Toutes ces questions me rappellent « la course au “Caucus” » telle que décrite par Lewis Carroll dans Alice au pays des merveilles : « chacun se met à courir quand il lui plaît et s’arrête de même4 ». Il s’agit d’une course qui, à part tourner en rond, n’a pas de règles, tous les participants gagnent et chacun reçoit un prix à la fin. « La Loterie à Babylone » décrite par Jorge Luis Borges, dans laquelle tous les billets sont gagnants, « le nombre de tirages est infini » et dans laquelle « aucune décision n’est définitive, toutes se ramifient5 », semble fonctionner de manière similaire.

Les règles à la façon de Carroll ou Borges peuvent-elles nous servir de mode d’emploi? Expliquent-elles quelque chose? Ont-elles un sens? Une direction? N’est-il pas vrai qu’un système élémentaire est indispensable pour établir un ordre le plus simple6? Quel est le principe de fonctionnement de cette logique paradoxale qui fait que les images, les catégories, les noms, les lieux, les identités de toutes sortes ne peuvent se « fixer » nulle part et quand le lieu « commun à tous » – une zone d’identité qui garantit la stabilité – s’est effondré7? Comment interpréter cette dynamique fondée sur un mouvement permanent, sur des relations sans cesse changeantes et sur une mutation continue? Comment ne pas se perdre dans ce champ de discontinuité fraîchement ouvert, à l’intérieur d’un enchevêtrement de routes plein de passages secrets?

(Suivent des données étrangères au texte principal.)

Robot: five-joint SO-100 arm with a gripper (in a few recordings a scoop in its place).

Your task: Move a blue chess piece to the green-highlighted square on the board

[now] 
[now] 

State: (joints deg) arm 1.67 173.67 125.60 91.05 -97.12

La réponse semble être d’ouvrir un champ d’expérimentation : en commençant par le plus élémentaire, les détails concrets et autonomes – une activation radicale des catégories et des ordres existants. Gilles Deleuze, dans son étude sur Foucault, dit que des paradoxes ainsi conçus sont souvent perçus comme des absurdités alors qu’ils sont la réalité de la pensée même, un jeu réservé à la pensée et à l’art… et c’est en elles que la pensée et l’art deviennent réelles : elles perturbent la réalité, la morale et l’ordre du monde8. Si c’est le cas, ce n’est certainement pas un simple jeu innocent. Borges écrit avec éloquence que la loterie à Babylone propose des tirages impersonnels (ou pluripersonnels), dans un but indéfini, lorsqu’un tirage peut ordonner « de jeter un saphir de Taprobane dans les eaux de l’Euphrate ; un autre, de lâcher un oiseau du haut d’une tour ; un autre encore, de retirer tous les siècles un grain de sable à la plage, ou de l’y ajouter. Les conséquences sont parfois terribles. (…) Notre quotidien est désormais empreint de risque ».

Une série de déplacements

Il m’est impossible de penser à son œuvre autrement qu’au travers du lexique de la performance.

Les éléments énumérés ici et empruntés aux surréalistes9 – à commencer par la simultanéité et la non-identité les plus élémentaires, en passant par l’imprévisibilité, l’absence de conclusion, le goût pour le risque jusqu’à la fascination pour l’acte lui-même (l’expérience ici et maintenant) – me semblent aller de pair avec les choix et la stratégie artistique de Jagna Ciuchta. Dans ce contexte (et avec tout le bagage surréaliste décrit plus haut), il m’est impossible de penser à son œuvre autrement qu’au travers du lexique de la performance.

J’essaie d’imaginer son cheminement de pensée – celui d’une artiste ayant reçu une éducation classique: « La peinture? Oui, mais elle est trop plate, trop immobile. La sculpture? D’accord, mais elle est trop linéaire. La photographie? Pourquoi pas, sauf qu’elle est trop figurative. L’architecture, la scénographie? Oh oui, mais elles sont trop décoratives. Le commissariat? Intrigant, mais trop didactique. » Puis elle les prend tous et les « cultive » à sa façon, plus intéressée par les situations que chacun d’eux pourrait générer, les transformations et les tensions qu’ils provoquent que par un effet spécifique et précis. De plus, elle invite d’autres artistes à participer à ces situations10 : une invitation ouverte à une situation ouverte. Lors de cette conversation se crée un collage dynamique, parfois totalement entortillé et imprévisible : un test des limites et des possibilités de coexistence. Dans un espace-temps défini : lors d’une exposition-événement qui est simultanément une des œuvres.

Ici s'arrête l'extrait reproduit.